The answer is an exact repetition of every entry, with all images left out.

————————

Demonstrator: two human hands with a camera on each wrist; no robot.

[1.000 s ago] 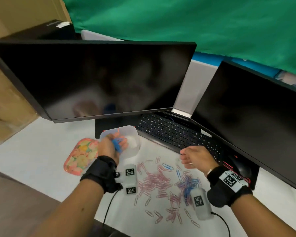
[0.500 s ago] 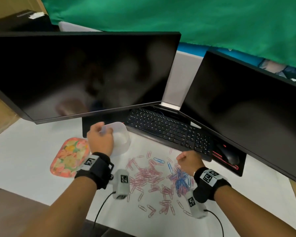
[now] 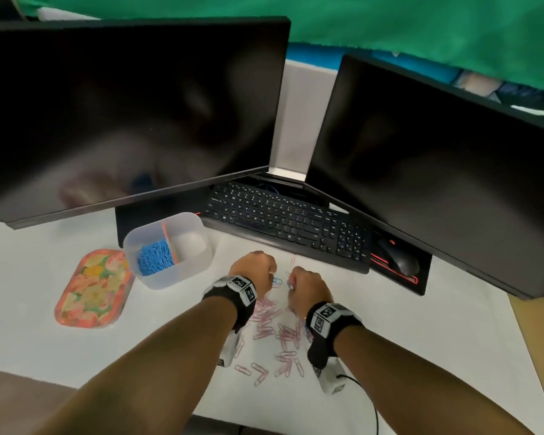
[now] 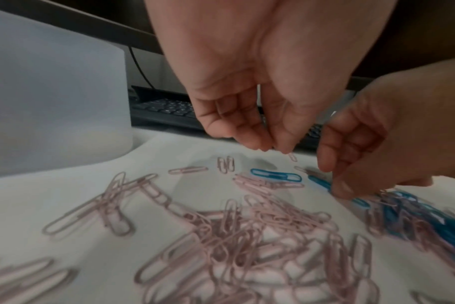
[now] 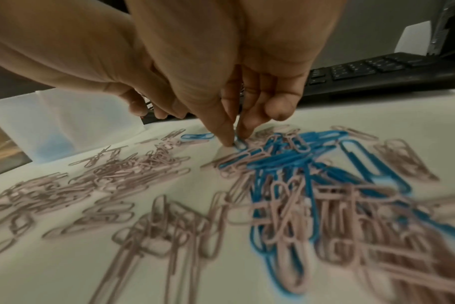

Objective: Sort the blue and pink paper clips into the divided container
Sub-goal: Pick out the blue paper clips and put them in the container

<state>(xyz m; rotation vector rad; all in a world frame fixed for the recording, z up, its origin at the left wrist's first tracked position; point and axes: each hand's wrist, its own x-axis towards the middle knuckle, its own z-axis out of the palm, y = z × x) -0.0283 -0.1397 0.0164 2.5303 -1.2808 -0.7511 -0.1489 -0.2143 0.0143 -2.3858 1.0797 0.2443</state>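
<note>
The clear divided container (image 3: 182, 271) stands left of my hands; blue paper clips (image 3: 154, 260) fill its left compartment, and the right compartment (image 3: 190, 243) looks bare. Pink paper clips (image 3: 269, 321) lie scattered on the white table, with a tangle of blue clips (image 5: 299, 160) among them. My right hand (image 5: 235, 137) pinches a blue paper clip (image 5: 239, 144) between thumb and forefinger at the edge of that tangle. My left hand (image 4: 271, 144) hovers beside it, fingers hanging down together with nothing visibly held. A lone blue clip (image 4: 275, 175) lies between both hands.
A flowered tray (image 3: 93, 288) lies left of the container. The black keyboard (image 3: 289, 224) and mouse (image 3: 399, 260) sit just beyond my hands, under two dark monitors (image 3: 132, 105). The table's front edge is near my forearms.
My left hand has left the container, where it had held blue clips, and come right to the loose clips beside my right hand. My right hand has dropped onto the blue tangle.
</note>
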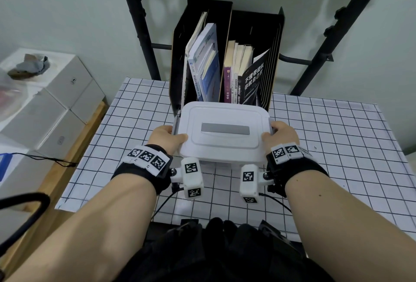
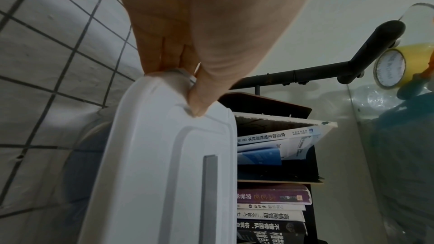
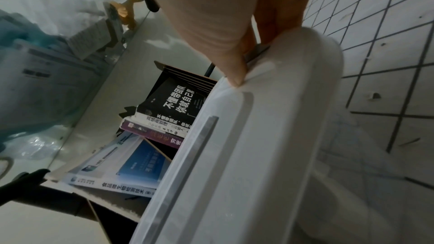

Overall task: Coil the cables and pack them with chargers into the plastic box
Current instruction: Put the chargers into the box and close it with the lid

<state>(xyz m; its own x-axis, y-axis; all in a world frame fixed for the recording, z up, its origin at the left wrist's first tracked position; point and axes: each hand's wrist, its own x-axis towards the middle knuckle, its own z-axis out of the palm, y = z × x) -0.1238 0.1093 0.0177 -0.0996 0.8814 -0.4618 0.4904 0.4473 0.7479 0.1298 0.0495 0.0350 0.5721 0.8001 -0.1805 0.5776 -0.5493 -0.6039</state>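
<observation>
white plastic box (image 1: 221, 133) with its lid (image 1: 225, 112) on, at the middle of the checked bench (image 1: 326, 137). left hand (image 1: 165, 137) grips the lid edge at 9 o'clock, thumb (image 2: 204, 88) on top; right hand (image 1: 282, 134) grips it at 3 o'clock, thumb (image 3: 225, 47) on top. a black book rack (image 1: 225, 56) stands just beyond, at 12 o'clock.

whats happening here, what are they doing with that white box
A person grips a white plastic box at both ends, left hand and right hand, thumbs pressed on its lid. The lid is on. The box sits over the checked tablecloth, just in front of a black book rack. No cables or chargers show outside it.
</observation>
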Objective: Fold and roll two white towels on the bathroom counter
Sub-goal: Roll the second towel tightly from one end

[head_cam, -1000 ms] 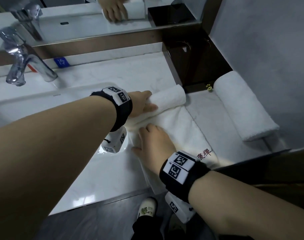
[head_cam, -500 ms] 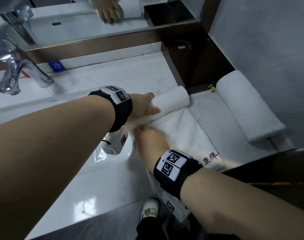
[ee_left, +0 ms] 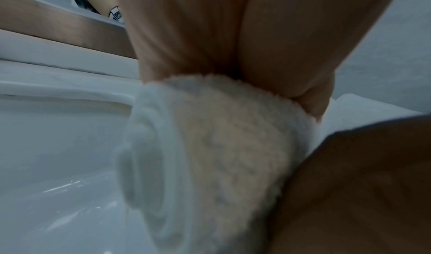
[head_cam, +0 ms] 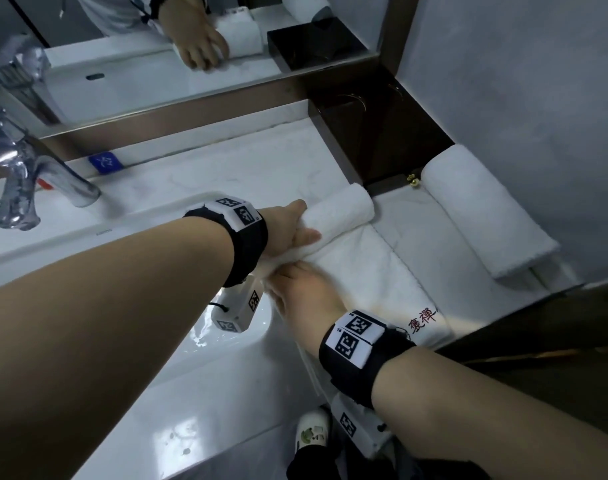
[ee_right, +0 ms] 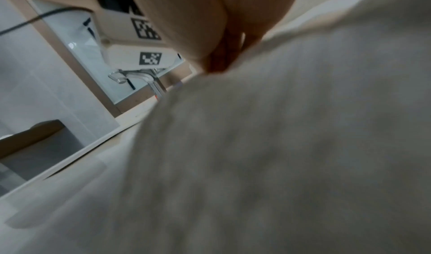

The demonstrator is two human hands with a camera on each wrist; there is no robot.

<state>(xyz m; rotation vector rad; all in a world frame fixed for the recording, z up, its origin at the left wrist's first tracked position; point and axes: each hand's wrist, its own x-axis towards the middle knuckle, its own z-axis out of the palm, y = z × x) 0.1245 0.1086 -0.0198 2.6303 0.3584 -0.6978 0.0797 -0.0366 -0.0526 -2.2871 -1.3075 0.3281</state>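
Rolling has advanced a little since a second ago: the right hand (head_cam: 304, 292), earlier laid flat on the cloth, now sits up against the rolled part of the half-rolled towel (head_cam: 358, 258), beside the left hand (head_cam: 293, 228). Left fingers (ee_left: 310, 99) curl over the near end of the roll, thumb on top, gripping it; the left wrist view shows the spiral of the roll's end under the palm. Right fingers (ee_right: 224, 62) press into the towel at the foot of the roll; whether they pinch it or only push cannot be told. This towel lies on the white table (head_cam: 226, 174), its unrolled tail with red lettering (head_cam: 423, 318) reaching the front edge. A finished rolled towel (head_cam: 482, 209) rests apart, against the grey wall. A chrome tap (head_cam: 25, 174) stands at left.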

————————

Answer:
Demonstrator: two human hands with a camera on each wrist; no robot.

[1.000 s ago] 
[0.500 s ago] 
[now] 
[now] 
[now] 

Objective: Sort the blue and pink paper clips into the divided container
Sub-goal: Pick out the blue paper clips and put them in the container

<state>(xyz m; rotation vector rad; all in a world frame fixed for the recording, z up, its origin at the left wrist's first tracked position; point and axes: each hand's wrist, its own x-axis towards the middle knuckle, its own z-axis out of the palm, y = z × x) -0.0283 -0.1397 0.0164 2.5303 -1.2808 -0.7511 -0.1489 -0.2143 0.0143 -2.3858 1.0797 0.2443</state>
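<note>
The clear divided container (image 3: 182, 271) stands left of my hands; blue paper clips (image 3: 154, 260) fill its left compartment, and the right compartment (image 3: 190, 243) looks bare. Pink paper clips (image 3: 269, 321) lie scattered on the white table, with a tangle of blue clips (image 5: 299, 160) among them. My right hand (image 5: 235, 137) pinches a blue paper clip (image 5: 239, 144) between thumb and forefinger at the edge of that tangle. My left hand (image 4: 271, 144) hovers beside it, fingers hanging down together with nothing visibly held. A lone blue clip (image 4: 275, 175) lies between both hands.
A flowered tray (image 3: 93, 288) lies left of the container. The black keyboard (image 3: 289, 224) and mouse (image 3: 399, 260) sit just beyond my hands, under two dark monitors (image 3: 132, 105). The table's front edge is near my forearms.
My left hand has left the container, where it had held blue clips, and come right to the loose clips beside my right hand. My right hand has dropped onto the blue tangle.
</note>
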
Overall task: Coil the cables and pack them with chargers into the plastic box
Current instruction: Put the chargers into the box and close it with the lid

<state>(xyz m; its own x-axis, y-axis; all in a world frame fixed for the recording, z up, its origin at the left wrist's first tracked position; point and axes: each hand's wrist, its own x-axis towards the middle knuckle, its own z-axis out of the palm, y = z × x) -0.1238 0.1093 0.0177 -0.0996 0.8814 -0.4618 0.4904 0.4473 0.7479 0.1298 0.0495 0.0350 0.5721 0.8001 -0.1805 0.5776 -0.5493 -0.6039</state>
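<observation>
white plastic box (image 1: 221, 133) with its lid (image 1: 225, 112) on, at the middle of the checked bench (image 1: 326, 137). left hand (image 1: 165, 137) grips the lid edge at 9 o'clock, thumb (image 2: 204, 88) on top; right hand (image 1: 282, 134) grips it at 3 o'clock, thumb (image 3: 225, 47) on top. a black book rack (image 1: 225, 56) stands just beyond, at 12 o'clock.

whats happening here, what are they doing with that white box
A person grips a white plastic box at both ends, left hand and right hand, thumbs pressed on its lid. The lid is on. The box sits over the checked tablecloth, just in front of a black book rack. No cables or chargers show outside it.
</observation>
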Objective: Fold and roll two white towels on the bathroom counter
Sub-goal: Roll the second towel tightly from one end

[head_cam, -1000 ms] 
[head_cam, -500 ms] 
[ee_left, +0 ms] 
[head_cam, +0 ms] 
[ee_right, +0 ms] 

The demonstrator is two human hands with a camera on each wrist; there is no robot.

<state>(xyz m; rotation vector rad; all in a world frame fixed for the recording, z up, its origin at the left wrist's first tracked position; point and axes: each hand's wrist, its own x-axis towards the middle knuckle, its own z-axis out of the palm, y = z × x) 0.1245 0.1086 -0.0198 2.6303 0.3584 -0.6978 0.0797 -0.0366 -0.0526 -2.2871 -1.3075 0.3281</state>
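Rolling has advanced a little since a second ago: the right hand (head_cam: 304, 292), earlier laid flat on the cloth, now sits up against the rolled part of the half-rolled towel (head_cam: 358, 258), beside the left hand (head_cam: 293, 228). Left fingers (ee_left: 310, 99) curl over the near end of the roll, thumb on top, gripping it; the left wrist view shows the spiral of the roll's end under the palm. Right fingers (ee_right: 224, 62) press into the towel at the foot of the roll; whether they pinch it or only push cannot be told. This towel lies on the white table (head_cam: 226, 174), its unrolled tail with red lettering (head_cam: 423, 318) reaching the front edge. A finished rolled towel (head_cam: 482, 209) rests apart, against the grey wall. A chrome tap (head_cam: 25, 174) stands at left.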

The response to the exercise is now finished.